What you should do:
Copy out each line from the start of the material below until the line with "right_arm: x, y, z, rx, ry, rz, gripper", that line included.

Available data:
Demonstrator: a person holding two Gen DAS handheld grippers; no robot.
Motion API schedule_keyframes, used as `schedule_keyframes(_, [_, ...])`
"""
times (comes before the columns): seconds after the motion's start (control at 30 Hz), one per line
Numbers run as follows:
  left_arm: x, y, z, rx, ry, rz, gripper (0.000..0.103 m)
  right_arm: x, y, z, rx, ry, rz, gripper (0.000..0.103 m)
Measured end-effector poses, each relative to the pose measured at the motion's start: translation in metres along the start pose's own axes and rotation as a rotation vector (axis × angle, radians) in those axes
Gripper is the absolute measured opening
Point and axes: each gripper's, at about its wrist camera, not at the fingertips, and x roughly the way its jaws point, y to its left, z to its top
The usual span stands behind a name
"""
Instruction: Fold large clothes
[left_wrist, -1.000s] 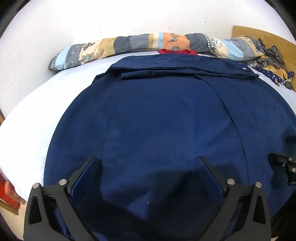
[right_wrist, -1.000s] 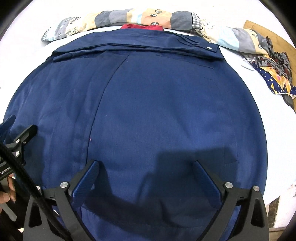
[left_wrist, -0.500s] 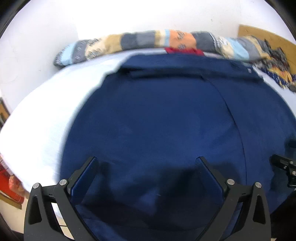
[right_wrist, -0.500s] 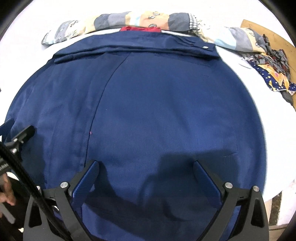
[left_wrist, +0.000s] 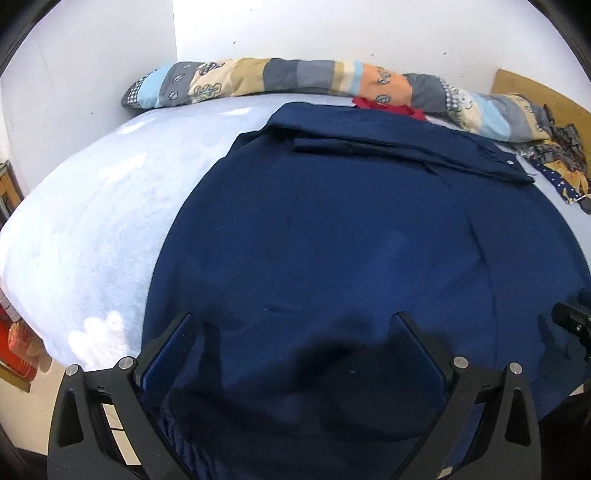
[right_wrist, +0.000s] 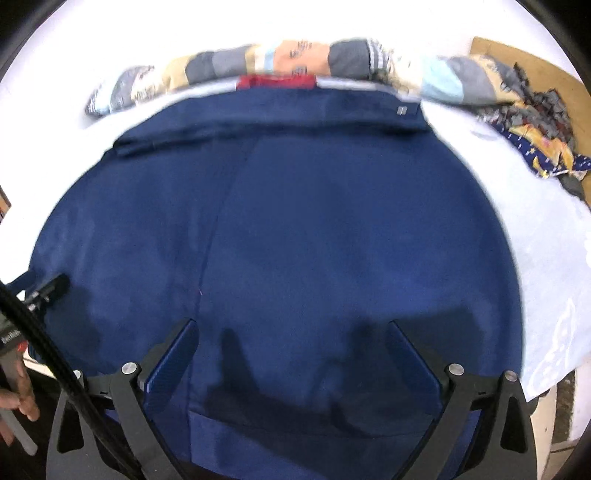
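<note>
- Navy garment (left_wrist: 351, 236): spread flat on the bed (left_wrist: 103, 206), its far portion already doubled over into a band (left_wrist: 388, 144) near the patchwork bolster (left_wrist: 295, 77); the near hem (right_wrist: 295, 435) hangs toward the person at the bed's front edge.
- Left gripper (left_wrist: 295, 354): fingers (left_wrist: 173, 350) spread wide, holding nothing, poised above the near part of the cloth.
- Right gripper (right_wrist: 291, 354): fingers (right_wrist: 410, 354) likewise spread and empty, above the near hem; the view is motion-blurred. The left gripper's tip (right_wrist: 48, 291) shows at this view's left margin.
- Step in hand (judged): approach to the near hem, prior to a lengthwise fold away from the person.
- Next move (judged): each gripper must descend to the hem, close on the fabric near its own corner, then lift and carry it toward the far band.
- Edges: the garment's left border (left_wrist: 173, 243) leaves a broad strip of bare sheet; its right border (right_wrist: 506, 236) leaves a narrower strip.
- Open room: the far end is bounded by the bolster, a red item (left_wrist: 388, 107) and a patterned cloth heap (right_wrist: 535, 147); the fold should stop short of these.
</note>
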Motion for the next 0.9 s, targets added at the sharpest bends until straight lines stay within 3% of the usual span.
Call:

Finished task:
Demonstrator: a person holding two Gen DAS handheld grippers; no robot.
Motion API schedule_keyframes, used as `schedule_keyframes(_, [_, ...])`
"""
times (comes before the columns): seconds after the motion's start (control at 30 Hz), one per line
Numbers run as follows:
  left_arm: x, y, z, rx, ry, rz, gripper (0.000..0.103 m)
  right_arm: x, y, z, rx, ry, rz, gripper (0.000..0.103 m)

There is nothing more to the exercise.